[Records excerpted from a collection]
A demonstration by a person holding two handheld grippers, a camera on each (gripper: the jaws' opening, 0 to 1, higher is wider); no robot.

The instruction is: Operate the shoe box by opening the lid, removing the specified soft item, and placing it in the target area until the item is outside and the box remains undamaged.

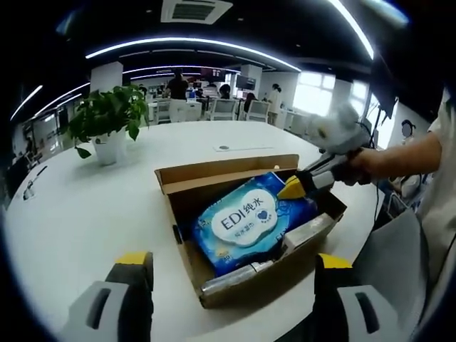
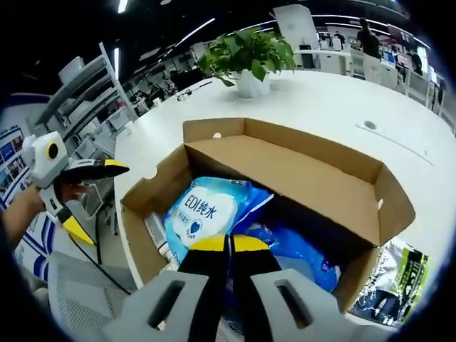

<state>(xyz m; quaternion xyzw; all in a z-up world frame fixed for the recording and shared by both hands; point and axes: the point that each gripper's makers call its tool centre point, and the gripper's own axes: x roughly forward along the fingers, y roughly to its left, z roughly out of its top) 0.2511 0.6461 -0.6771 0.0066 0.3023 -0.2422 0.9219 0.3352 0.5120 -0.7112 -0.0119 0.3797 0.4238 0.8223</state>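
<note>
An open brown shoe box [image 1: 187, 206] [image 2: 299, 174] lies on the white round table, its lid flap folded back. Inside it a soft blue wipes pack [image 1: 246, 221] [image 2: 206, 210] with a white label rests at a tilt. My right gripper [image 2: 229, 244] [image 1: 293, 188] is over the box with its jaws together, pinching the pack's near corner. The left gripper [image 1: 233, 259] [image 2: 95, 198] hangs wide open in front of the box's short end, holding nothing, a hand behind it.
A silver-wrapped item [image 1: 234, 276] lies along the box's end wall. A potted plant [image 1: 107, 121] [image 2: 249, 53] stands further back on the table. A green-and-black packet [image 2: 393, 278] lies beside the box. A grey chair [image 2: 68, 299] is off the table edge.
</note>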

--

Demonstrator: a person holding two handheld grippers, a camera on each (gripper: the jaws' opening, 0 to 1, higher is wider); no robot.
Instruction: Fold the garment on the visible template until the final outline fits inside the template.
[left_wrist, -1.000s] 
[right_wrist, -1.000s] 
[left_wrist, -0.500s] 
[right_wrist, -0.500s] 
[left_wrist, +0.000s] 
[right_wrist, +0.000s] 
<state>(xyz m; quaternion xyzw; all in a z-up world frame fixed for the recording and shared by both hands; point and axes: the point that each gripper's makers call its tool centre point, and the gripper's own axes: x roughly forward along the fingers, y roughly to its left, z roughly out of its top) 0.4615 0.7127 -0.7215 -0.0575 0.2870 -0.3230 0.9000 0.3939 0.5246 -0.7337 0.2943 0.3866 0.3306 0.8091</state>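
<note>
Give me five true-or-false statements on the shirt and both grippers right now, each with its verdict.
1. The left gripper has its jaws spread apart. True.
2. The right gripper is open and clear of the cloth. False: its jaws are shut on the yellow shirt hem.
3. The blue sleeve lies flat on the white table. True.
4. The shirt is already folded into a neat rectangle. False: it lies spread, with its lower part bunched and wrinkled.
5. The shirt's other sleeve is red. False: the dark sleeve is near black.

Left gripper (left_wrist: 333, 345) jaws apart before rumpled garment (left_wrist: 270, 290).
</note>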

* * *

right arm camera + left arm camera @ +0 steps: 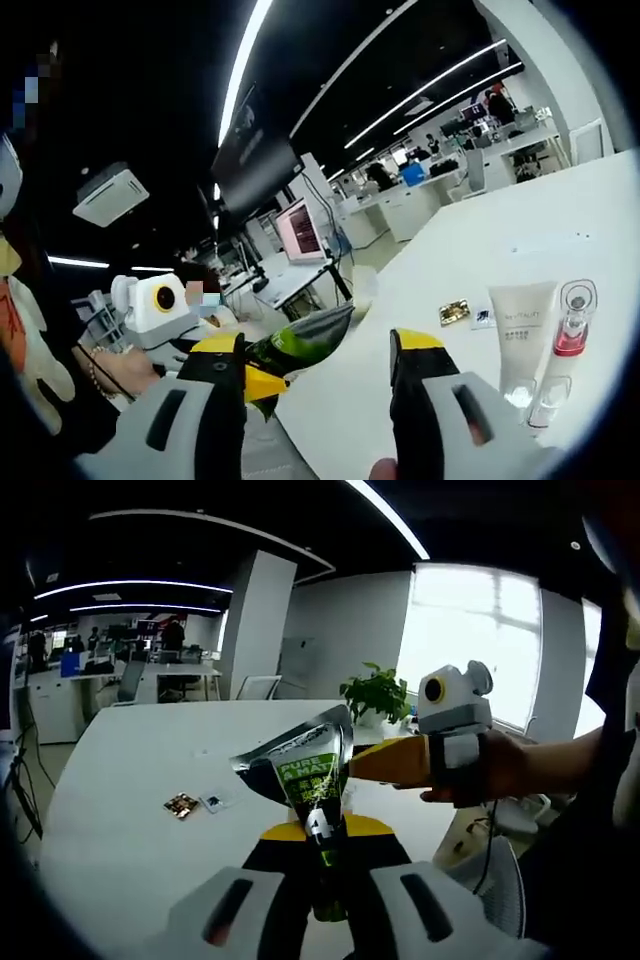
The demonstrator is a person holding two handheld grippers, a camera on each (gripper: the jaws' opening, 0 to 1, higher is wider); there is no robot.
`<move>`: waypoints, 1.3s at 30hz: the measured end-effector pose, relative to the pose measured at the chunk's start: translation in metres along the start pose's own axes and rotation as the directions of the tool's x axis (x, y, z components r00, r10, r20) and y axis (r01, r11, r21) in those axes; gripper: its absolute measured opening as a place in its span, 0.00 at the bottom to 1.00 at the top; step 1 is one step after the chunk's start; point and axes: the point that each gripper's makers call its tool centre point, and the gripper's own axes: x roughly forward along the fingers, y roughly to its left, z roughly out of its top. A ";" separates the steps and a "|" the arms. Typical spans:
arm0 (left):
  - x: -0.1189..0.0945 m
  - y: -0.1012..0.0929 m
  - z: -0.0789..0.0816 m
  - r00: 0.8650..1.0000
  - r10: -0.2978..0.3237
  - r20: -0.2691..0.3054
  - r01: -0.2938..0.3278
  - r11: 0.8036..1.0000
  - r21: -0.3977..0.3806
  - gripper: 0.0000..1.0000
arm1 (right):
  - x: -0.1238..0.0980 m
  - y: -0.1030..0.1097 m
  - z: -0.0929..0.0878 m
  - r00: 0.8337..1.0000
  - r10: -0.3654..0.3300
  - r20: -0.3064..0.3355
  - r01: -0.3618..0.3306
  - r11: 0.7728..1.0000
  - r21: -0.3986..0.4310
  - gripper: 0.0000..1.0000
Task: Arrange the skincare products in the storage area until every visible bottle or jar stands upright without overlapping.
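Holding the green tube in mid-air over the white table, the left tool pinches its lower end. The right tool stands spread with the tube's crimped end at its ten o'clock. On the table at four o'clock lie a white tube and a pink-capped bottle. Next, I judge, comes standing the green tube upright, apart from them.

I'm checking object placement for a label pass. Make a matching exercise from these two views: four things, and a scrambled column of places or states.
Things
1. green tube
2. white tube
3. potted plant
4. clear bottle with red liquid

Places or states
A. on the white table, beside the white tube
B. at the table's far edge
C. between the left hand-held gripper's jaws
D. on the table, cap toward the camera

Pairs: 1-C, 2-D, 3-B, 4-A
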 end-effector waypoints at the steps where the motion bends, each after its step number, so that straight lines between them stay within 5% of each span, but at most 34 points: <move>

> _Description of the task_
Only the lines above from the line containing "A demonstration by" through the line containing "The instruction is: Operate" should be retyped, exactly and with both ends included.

> _Output for this task_
A demonstration by a person holding two handheld grippers, a camera on each (gripper: the jaws' opening, 0 to 1, higher is wider); no robot.

The instruction is: Operate the shoe box by opening the lid, removing the specified soft item, and placing it in the target area until the item is outside and the box remains undamaged.

That concludes the response.